HOW TO COMPLETE THIS TASK: Restate the listing below line for line and word for word, without the pictures.
BEGIN
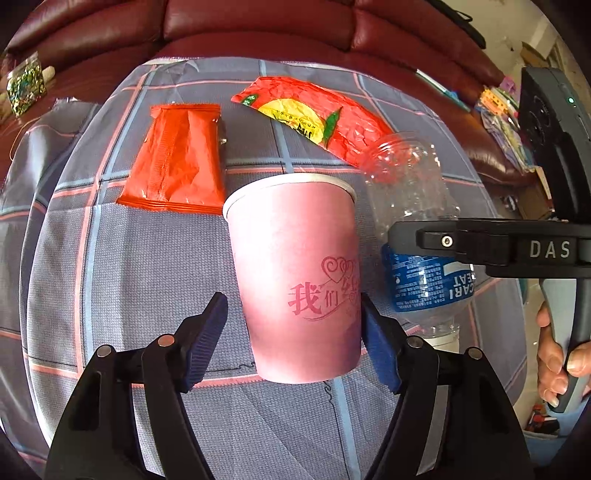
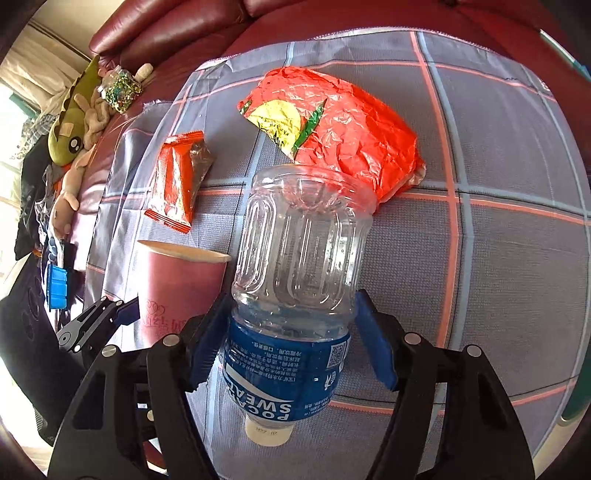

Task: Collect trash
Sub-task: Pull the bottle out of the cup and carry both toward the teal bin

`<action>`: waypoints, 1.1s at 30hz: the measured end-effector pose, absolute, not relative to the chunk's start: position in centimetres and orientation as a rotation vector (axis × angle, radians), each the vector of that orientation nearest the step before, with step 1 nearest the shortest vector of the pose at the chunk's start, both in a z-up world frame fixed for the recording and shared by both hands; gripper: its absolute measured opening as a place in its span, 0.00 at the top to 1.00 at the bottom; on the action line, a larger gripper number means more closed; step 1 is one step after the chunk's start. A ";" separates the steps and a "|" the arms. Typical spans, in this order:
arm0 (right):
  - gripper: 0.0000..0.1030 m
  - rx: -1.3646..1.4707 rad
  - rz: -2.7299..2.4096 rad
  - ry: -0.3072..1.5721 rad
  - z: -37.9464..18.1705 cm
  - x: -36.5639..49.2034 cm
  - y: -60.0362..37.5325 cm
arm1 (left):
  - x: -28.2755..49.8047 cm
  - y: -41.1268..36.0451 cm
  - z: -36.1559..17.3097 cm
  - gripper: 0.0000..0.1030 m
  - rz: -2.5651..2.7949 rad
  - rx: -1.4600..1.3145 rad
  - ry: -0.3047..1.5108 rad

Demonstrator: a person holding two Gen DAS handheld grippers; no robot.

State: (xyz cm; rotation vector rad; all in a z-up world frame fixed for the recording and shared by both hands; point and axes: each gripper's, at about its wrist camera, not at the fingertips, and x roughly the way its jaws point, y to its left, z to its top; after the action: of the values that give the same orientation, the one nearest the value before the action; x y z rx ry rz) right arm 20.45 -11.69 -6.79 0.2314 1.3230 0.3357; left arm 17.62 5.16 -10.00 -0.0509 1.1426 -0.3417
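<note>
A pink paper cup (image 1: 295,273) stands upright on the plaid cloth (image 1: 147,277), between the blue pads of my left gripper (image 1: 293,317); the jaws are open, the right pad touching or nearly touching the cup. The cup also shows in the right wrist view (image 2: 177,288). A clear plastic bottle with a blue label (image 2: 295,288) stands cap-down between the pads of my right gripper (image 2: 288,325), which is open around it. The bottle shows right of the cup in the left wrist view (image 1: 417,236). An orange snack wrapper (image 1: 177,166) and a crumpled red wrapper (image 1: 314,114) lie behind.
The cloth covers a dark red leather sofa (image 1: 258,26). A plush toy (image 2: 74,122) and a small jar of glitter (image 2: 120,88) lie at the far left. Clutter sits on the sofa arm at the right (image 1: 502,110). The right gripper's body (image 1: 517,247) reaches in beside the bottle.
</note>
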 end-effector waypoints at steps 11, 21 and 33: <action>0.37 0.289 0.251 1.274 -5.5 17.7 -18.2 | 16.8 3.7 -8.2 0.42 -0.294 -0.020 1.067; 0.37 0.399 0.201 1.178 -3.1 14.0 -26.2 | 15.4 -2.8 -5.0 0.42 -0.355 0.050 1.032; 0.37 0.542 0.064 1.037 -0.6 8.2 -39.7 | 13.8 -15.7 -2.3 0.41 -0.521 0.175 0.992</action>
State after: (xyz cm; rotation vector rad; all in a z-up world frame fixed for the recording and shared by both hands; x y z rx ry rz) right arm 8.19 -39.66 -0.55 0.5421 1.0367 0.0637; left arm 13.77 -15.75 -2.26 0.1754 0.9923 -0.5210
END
SOLVED PROBLEM:
Task: Collect trash
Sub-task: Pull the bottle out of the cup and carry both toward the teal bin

`<action>`: waypoints, 1.1s at 30hz: the measured end-effector pose, absolute, not relative to the chunk's start: position in centimetres and orientation as a rotation vector (axis × angle, radians), each the vector of that orientation nearest the step before, with step 1 nearest the shortest vector of the pose at the chunk's start, both in a z-up world frame fixed for the recording and shared by both hands; gripper: its absolute measured opening as a place in its span, 0.00 at the top to 1.00 at the bottom; on the action line, a larger gripper number means more closed; step 1 is one step after the chunk's start. A ";" separates the steps and a "|" the arms. Typical spans, in this order:
arm0 (right):
  - gripper: 0.0000..0.1030 m
  - rx: -1.3646..1.4707 rad
  - rz: -2.7299..2.4096 rad
  - ry: -0.3072..1.5721 rad
  - z: -37.9464..18.1705 cm
  - x: -36.5639..49.2034 cm
  - y: -60.0362..37.5325 cm
arm1 (left):
  - x: -28.2755..49.8047 cm
  - y: -41.1268..36.0451 cm
  - z: -36.1559..17.3097 cm
  - gripper: 0.0000..0.1030 m
  - rz: -2.5651..2.7949 rad
  - rx: -1.4600..1.3145 rad
  - ry: -0.3047..1.5108 rad

Demonstrator: a person holding two Gen DAS handheld grippers; no robot.

State: (xyz cm; rotation vector rad; all in a z-up world frame fixed for the recording and shared by both hands; point and axes: each gripper's, at about its wrist camera, not at the fingertips, and x roughly the way its jaws point, y to its left, z to its top; after the action: of the values that give the same orientation, the one nearest the value before the action; x y z rx ry rz) right arm 20.45 -11.69 -6.79 0.2314 1.3230 0.3357; left arm 17.62 5.16 -10.00 -0.0509 1.1426 -0.3417
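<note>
A pink paper cup (image 1: 295,273) stands upright on the plaid cloth (image 1: 147,277), between the blue pads of my left gripper (image 1: 293,317); the jaws are open, the right pad touching or nearly touching the cup. The cup also shows in the right wrist view (image 2: 177,288). A clear plastic bottle with a blue label (image 2: 295,288) stands cap-down between the pads of my right gripper (image 2: 288,325), which is open around it. The bottle shows right of the cup in the left wrist view (image 1: 417,236). An orange snack wrapper (image 1: 177,166) and a crumpled red wrapper (image 1: 314,114) lie behind.
The cloth covers a dark red leather sofa (image 1: 258,26). A plush toy (image 2: 74,122) and a small jar of glitter (image 2: 120,88) lie at the far left. Clutter sits on the sofa arm at the right (image 1: 502,110). The right gripper's body (image 1: 517,247) reaches in beside the bottle.
</note>
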 end-effector waypoints at steps 11, 21 and 33: <action>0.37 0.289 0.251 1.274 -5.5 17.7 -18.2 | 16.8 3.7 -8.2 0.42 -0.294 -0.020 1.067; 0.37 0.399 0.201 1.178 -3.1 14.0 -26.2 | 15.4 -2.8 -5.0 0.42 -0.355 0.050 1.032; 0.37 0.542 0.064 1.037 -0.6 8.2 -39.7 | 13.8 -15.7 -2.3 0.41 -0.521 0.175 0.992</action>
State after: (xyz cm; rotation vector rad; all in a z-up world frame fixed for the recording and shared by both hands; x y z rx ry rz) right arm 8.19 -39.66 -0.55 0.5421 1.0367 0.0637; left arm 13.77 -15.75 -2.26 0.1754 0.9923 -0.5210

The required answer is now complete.